Damn thats old i've also wondered this question.


----------



## KellysGrenadier (Jul 13, 2008)

Yep, 49,000 years old.


----------



## Red Orc (Jun 14, 2007)

That's the theory I'm most familiar with, though recently I read somewhere (in one of the threads on here) someone was saying that we'd been calculating it wrong, and the Emperor was born 8,000 years before ... something else, I don't remember what. But whichever point we're supposed to start at (and I'm providing no source, and I'm not even sure of the info) he's still many thousands of years old.

I have trawled through various threads about this, but can't find it I'm afraid... I'm really _not_ going to search every thread that turns up "Emperor".

:not that dedicated cyclops:


----------



## Kendares (Sep 9, 2008)

how can he be that old with out being a space marine like being. if he was born from normal parents wouldnt that make him "normal". what about the Emp is so special, i always thought he did some type of experiments on himself to make him so kick-ass.


----------



## CommanderAnthor (Sep 28, 2008)

hew as a normal human and made the first marines and give himself lots of godlike powers I thought and was also a great warrior so his skills supported his awesome artillery lol


----------



## Red Orc (Jun 14, 2007)

He was magically infused with part of the souls of a bunch of Shamen or something (even though there were no Shamen in Turkey in 8,000BC... or ever)... but some kind of re-incarnating wizardy types anyway. So from the very beginning, he was a pretty special dude.

That's the story anyway, it goes back to RT days I believe (I don't remember frankly, I never cared that much, in those days the fluff was all 1-half arsed; and 2-a bit 'take it or leave it').

:maybe not so fluffy cyclops:


----------



## EndangeredHuman (Feb 20, 2008)

Yes that's right, atleast 49,000 years old. Turkish boy now living (Sitting alot dead) in Nottingham. Pretty messed up storyline, huh? Damn right. Now I think about it, doesn't it have some St George Reference, he being Turkish, now living in 'England' who's a supreme warrior that defeats evil?

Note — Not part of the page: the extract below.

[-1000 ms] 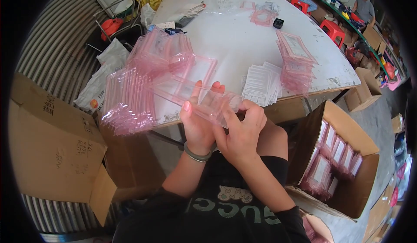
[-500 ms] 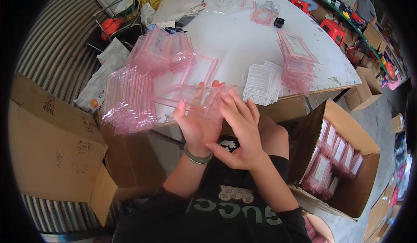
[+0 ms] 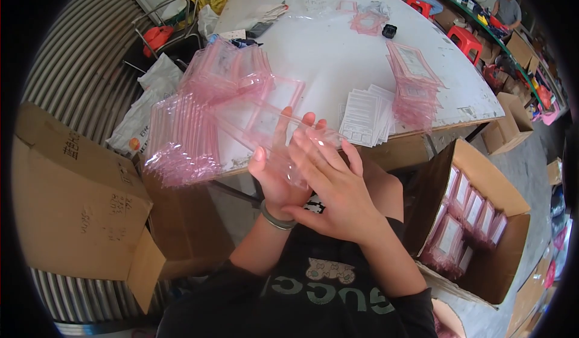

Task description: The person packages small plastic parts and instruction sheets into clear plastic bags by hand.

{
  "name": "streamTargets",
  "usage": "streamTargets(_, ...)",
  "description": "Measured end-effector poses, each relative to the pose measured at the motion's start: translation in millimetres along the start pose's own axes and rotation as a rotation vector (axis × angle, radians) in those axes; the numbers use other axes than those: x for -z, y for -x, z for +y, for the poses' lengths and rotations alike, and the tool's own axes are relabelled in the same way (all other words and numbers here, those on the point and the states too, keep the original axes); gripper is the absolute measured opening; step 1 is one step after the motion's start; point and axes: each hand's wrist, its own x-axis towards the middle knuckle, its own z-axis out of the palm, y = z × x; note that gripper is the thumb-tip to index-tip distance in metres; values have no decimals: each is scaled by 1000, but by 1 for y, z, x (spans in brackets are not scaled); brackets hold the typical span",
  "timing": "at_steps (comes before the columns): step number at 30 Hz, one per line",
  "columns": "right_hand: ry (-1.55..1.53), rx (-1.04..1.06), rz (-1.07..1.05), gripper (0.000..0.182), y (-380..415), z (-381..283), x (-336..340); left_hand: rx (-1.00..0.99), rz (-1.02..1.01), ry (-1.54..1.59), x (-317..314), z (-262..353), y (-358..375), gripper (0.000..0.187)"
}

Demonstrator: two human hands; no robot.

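Observation:
A clear plastic pouch with pink edges (image 3: 244,121) lies across my left hand (image 3: 280,172), palm up with its fingers under the film. Over it, my right hand (image 3: 332,184) presses down with its fingers extended, the pouch between the two palms. To the left, pink-edged pouches stand in a thick stack (image 3: 184,130), with another heap (image 3: 226,69) behind it. Printed white cards (image 3: 362,117) lie fanned out to the right of my hands. Beside the cards rises a pile of pouches with cards inside (image 3: 416,81).
An open carton (image 3: 494,208) at the right holds several filled pouch bundles. Cardboard boxes (image 3: 78,205) stand at the left. On the white table (image 3: 325,54) are a black object (image 3: 389,31) and loose pouches. Two people sit at a green bench at the far right.
My right hand has moved slightly down and flattened over the pouch. The pouch has shifted, and its far end now slants up toward the heap. The view has shifted slightly.

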Motion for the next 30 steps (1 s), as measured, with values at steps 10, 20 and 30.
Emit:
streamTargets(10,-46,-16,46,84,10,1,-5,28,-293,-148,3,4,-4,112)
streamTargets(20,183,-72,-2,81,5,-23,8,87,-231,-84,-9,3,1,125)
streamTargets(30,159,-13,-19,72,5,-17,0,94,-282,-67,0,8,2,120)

Either way, I doubt his name is George. That wouldn't inspire the Imperial Guard much.


----------



## Unknown Primarch (Feb 25, 2008)

the bit about his ages sounds right but i also read that has he masterewd his powers he was able to stop his ageing (how i dont know) and has possed as various figureheads throughout time i.e jesus. 
i just want to know why the guy hasnt took charge of humanity from day one and taken us down a path that was beneficial instead of waiting 30k years to try and bring humanity together and then go and do a sloppy job with it too.


----------



## Kendares (Sep 9, 2008)

lol the Emp is Jesus.:shok: maybe he was waiting for a time when technology was high enough for him to make space marines so he could have a beastly army to keep everyone under his control we could use him to take contol right about now though cough hope ur reading this emp cough


----------



## CommanderAnthor (Sep 28, 2008)

I dont get how the emperor almost conquered the galaxy convincing everyone to join him but the tau arent doing a good job of it lol


----------



## Kendares (Sep 9, 2008)

Because the tau arent as sexy as the emp is. and the little fact of 1000's space marines may have crossed thier minds some point or another.:victory:


----------



## CommanderAnthor (Sep 28, 2008)

good point i'd join him if i had to fight 1000 thousand marines lol


----------



## General Panic (Jul 31, 2008)

He's about 40,000 years old, we live in roughly M10 Imperial Reckoning as the start of the Imperial count is the birth of the Emperor, not the birth of some aramaic hippy . The story of how he was born/created and what he may turn into one day are in the "Realms of Chaos - The Lost & Damned" rule/fluff book from RT days...


----------



## Khorne's Fist (Jul 18, 2008)

General Panic said:


> He's about 40,000 years old, we live in roughly M10 Imperial Reckoning as the start of the Imperial count is the birth of the Emperor, not the birth of some aramaic hippy .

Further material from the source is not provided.